Last time I went gigging, I was on a buddy's boat. He has similar halogen lights. It worked. I just bought my mother a gig for mother's day. It was a stainless seastriker head (if I am not mistaken) it had 5 prongs I believe. I bought the matching aluminum pole from seastriker. I was a little costly, but I know it will last her for years. I did put x-flock on it for her so she had better grip.
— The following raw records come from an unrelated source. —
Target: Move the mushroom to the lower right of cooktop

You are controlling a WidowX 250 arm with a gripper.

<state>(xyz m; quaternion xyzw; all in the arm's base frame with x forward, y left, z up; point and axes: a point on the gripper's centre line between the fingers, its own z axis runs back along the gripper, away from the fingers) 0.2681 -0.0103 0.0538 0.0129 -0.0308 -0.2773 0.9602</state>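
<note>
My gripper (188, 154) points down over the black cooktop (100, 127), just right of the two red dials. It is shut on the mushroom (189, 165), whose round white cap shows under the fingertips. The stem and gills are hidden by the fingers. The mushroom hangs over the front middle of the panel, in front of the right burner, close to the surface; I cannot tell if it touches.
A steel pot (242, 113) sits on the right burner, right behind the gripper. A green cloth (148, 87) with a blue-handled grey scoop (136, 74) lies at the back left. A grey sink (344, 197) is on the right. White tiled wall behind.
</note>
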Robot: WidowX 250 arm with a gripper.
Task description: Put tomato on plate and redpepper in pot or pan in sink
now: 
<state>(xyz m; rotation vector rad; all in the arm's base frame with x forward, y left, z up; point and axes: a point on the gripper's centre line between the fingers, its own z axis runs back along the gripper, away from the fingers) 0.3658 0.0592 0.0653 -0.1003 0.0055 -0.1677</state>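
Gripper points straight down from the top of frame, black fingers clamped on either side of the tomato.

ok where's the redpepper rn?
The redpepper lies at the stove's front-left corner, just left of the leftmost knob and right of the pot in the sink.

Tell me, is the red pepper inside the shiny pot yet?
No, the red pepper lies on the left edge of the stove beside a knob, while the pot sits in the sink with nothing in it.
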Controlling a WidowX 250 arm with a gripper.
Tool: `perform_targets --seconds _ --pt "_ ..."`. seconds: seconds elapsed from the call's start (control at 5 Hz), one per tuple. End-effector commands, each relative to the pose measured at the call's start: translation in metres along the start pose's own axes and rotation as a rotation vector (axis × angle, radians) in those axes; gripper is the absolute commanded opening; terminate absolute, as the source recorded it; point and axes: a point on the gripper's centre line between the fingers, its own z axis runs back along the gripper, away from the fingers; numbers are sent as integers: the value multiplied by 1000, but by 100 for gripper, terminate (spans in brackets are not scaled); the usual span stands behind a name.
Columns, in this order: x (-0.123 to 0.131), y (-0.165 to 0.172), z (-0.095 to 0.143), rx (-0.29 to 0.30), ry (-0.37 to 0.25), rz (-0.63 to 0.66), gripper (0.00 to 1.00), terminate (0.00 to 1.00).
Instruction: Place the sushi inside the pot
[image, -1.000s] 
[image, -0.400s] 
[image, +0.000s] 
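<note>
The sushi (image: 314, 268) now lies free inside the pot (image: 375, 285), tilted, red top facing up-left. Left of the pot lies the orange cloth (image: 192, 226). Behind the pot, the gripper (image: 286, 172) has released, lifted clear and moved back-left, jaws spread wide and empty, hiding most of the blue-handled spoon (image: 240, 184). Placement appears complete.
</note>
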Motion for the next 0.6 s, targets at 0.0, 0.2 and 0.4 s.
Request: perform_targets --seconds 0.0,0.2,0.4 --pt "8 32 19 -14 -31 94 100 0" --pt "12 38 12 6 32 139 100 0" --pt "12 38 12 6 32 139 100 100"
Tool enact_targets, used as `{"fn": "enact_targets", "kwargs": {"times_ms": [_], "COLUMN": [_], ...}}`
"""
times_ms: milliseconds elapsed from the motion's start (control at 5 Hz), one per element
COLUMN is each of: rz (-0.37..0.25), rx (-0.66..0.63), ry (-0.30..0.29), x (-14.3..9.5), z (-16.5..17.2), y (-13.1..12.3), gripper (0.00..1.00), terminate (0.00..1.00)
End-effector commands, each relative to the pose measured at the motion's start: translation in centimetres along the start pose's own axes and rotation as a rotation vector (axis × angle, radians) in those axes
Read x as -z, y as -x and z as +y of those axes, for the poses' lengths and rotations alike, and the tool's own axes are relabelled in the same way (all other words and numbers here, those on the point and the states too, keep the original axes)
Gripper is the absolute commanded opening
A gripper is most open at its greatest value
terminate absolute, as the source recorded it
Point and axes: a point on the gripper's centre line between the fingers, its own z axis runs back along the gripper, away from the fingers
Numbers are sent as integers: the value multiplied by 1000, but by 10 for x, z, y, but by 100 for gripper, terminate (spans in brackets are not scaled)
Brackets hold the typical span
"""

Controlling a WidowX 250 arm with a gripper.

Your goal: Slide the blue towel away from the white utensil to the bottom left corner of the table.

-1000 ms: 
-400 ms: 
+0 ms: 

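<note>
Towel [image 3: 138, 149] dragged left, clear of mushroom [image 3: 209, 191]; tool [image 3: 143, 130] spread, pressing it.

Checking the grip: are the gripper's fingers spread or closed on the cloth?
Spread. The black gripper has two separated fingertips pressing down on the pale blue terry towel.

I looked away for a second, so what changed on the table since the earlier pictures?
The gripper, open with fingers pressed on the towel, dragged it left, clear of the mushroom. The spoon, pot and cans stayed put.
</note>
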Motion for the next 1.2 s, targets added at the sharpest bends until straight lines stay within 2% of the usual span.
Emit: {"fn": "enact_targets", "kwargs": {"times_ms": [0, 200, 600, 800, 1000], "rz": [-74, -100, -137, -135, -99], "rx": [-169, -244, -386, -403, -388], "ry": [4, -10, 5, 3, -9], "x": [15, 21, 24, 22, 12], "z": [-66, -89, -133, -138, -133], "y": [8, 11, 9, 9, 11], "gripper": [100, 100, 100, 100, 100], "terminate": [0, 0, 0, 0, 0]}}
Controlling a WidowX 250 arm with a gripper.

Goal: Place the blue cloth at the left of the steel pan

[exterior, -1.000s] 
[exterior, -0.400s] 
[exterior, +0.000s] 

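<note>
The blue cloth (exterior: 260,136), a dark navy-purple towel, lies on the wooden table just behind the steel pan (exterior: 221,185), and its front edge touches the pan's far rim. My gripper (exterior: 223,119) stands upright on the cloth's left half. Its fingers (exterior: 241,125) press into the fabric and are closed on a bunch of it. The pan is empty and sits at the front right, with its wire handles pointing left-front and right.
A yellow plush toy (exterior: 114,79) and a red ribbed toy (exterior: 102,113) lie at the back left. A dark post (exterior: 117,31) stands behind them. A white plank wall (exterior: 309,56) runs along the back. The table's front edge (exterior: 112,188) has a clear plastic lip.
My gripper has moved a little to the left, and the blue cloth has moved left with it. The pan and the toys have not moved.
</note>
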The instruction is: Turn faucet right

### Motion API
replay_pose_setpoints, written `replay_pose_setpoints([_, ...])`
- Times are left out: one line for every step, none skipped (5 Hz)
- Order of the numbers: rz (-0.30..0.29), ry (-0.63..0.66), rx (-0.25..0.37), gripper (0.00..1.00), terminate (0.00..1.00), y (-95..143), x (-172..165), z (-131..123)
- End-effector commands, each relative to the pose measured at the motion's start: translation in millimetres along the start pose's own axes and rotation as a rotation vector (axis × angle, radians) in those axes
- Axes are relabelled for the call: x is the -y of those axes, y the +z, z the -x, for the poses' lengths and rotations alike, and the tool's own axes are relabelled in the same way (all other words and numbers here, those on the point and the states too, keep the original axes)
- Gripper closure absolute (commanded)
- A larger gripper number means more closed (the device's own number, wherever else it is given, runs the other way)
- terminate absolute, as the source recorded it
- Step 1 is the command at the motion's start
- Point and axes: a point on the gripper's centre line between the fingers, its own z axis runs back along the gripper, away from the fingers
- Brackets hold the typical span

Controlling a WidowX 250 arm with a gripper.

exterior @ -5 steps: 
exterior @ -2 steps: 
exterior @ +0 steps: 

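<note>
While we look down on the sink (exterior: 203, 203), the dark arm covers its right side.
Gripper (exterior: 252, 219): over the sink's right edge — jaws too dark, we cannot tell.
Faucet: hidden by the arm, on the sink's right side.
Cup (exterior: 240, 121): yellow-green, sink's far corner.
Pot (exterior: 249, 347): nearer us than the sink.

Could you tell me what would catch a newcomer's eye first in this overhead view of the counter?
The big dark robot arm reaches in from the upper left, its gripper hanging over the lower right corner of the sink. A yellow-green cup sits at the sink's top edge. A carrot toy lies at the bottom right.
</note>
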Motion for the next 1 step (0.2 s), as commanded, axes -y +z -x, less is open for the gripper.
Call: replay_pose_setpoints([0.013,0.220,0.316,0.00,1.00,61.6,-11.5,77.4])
My father bought a set of lights for the front of his boat. They are a great idea in concept, I don't know how they will work in practice yet. He has his lights under a hood. I think there are 4 lights under the hood. Think of something similar to an exhaust hood in your kitchen. I think it is made of stainless. Now, he has a small stainless "receiver hitch" mounted on the bow. Now, all he has to do is slide the hood assembly into the receiver and plug the pigtail in anytime he wants to go floundering. I haven't seen it in use, so I can't tell you how it works. He is just finishing up setting his boat up the way he wants it. He just bought a brand new 70hp motor for it and had it installed last week. I am sure I will be able to answer questions on how it works relatively soon. 

Robert


----------



## saltwaterkeepers (May 19, 2010)

thanks robert for the info..sounds like your dad's idea would help out on the reflection from the lights. I might have some old scrap layin around here that might work....so let me know how well that turns out. I been looking at them stainless steel gig heads and pole, just hope it will be worth the money. Wonder if the nonstainless steel heads would rust up bad if you clean them up real good with some fresh water after? Maybe ill have everything in place by this weekend and try it out, nothing like putting some nice flats in the boat and dinner table..


----------



## Hudak (Sep 10, 2007)

By nature they are going to rust up. You can prolong the life by cleaning them off like you are planning.


----------



## Tacpayne (Dec 20, 2008)

We would use a 1/2 to 5/8 stainless steel rod sharpened on one endfor gigging growing up, we drilled a hole in one end and would put a stringer on it so when we waded to go gigging we could just slide them up to pole and on to the stringer. For the boat we had a few that were the same but had a bard on the end so the flounder wouldnt slide off.


----------